Pharmacy teams need a government cash injection to be able to continue supplying medicines to patients during the COVID-19 outbreak, says The Contractor

The impact the pandemic has had on my pharmacies is beyond belief. My staff and I have never seen such high demand for our services. It’s like Christmas is about to happen every day, expect there will be no celebration and certainly no bank holiday.

Patients are asking:

“Can you deliver medicines if we self-isolate?”

“Do you have thermometers, face masks and hand sanitiser?”

“Will you remain open? What will happen to our medicines?”

“I’ve read that I can’t take ibuprofen?”

Through all those questions, I’m thinking: “What if my staff and I fall ill? How am I going to carry on when I’m already so cash strapped? What about my staff, who are exhausted on a normal day?”

The medicine shortages that seemed so terrible before are now catastrophic. Paracetamol? Calpol? The basic items are running out and we are utterly helpless.

I remember when the funding cuts happened in 2016. The sector was told that the Department of Health and Social Care (DH) placed less importance on dispensing, so they cut our funding.

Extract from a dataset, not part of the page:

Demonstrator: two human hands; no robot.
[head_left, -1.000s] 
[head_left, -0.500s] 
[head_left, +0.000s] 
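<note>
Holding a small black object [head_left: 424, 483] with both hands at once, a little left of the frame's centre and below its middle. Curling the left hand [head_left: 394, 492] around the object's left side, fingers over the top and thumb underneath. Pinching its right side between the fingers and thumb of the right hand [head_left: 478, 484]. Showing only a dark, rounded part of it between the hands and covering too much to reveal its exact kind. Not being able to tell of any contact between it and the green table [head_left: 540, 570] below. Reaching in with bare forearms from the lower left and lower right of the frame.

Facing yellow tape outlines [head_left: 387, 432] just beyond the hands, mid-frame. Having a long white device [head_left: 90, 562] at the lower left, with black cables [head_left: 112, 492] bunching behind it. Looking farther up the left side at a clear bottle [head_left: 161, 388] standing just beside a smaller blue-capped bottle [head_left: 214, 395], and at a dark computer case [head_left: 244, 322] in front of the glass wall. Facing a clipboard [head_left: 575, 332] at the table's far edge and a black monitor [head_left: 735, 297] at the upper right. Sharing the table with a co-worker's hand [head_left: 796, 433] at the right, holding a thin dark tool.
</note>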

Well, where are the automated dispensing hubs to bail us out? Community pharmacies are on the frontline of healthcare. The GPs have shut shop and left us in charge. Pharmacy teams are open to calm the public, and we’ve taken matters into our own sanitised hands. If pharmacies didn’t exist, imagine the extra pressure that would shift onto the NHS.

We’ve  been left to sort things alone. We’ve taken the initiative ourselves to put posters up warning people not to come in if they are displaying symptoms of COVID-19.

We’ve created social distancing measures by whatever means feasible. The most worrying aspect is that asymptomatic people can still be infectious, so we’re at constant risk of contracting it ourselves.

I’ve shut the doors to  my smaller pharmacy as it’s more practical. Unfortunately, the other is the size of a mini supermarket.

Something needs to be done. We need a cash injection, otherwise there’s no way of survival. COVID-19 kills people, but so will lack of medicines.

The government needs to wake up and help pharmacy. Now.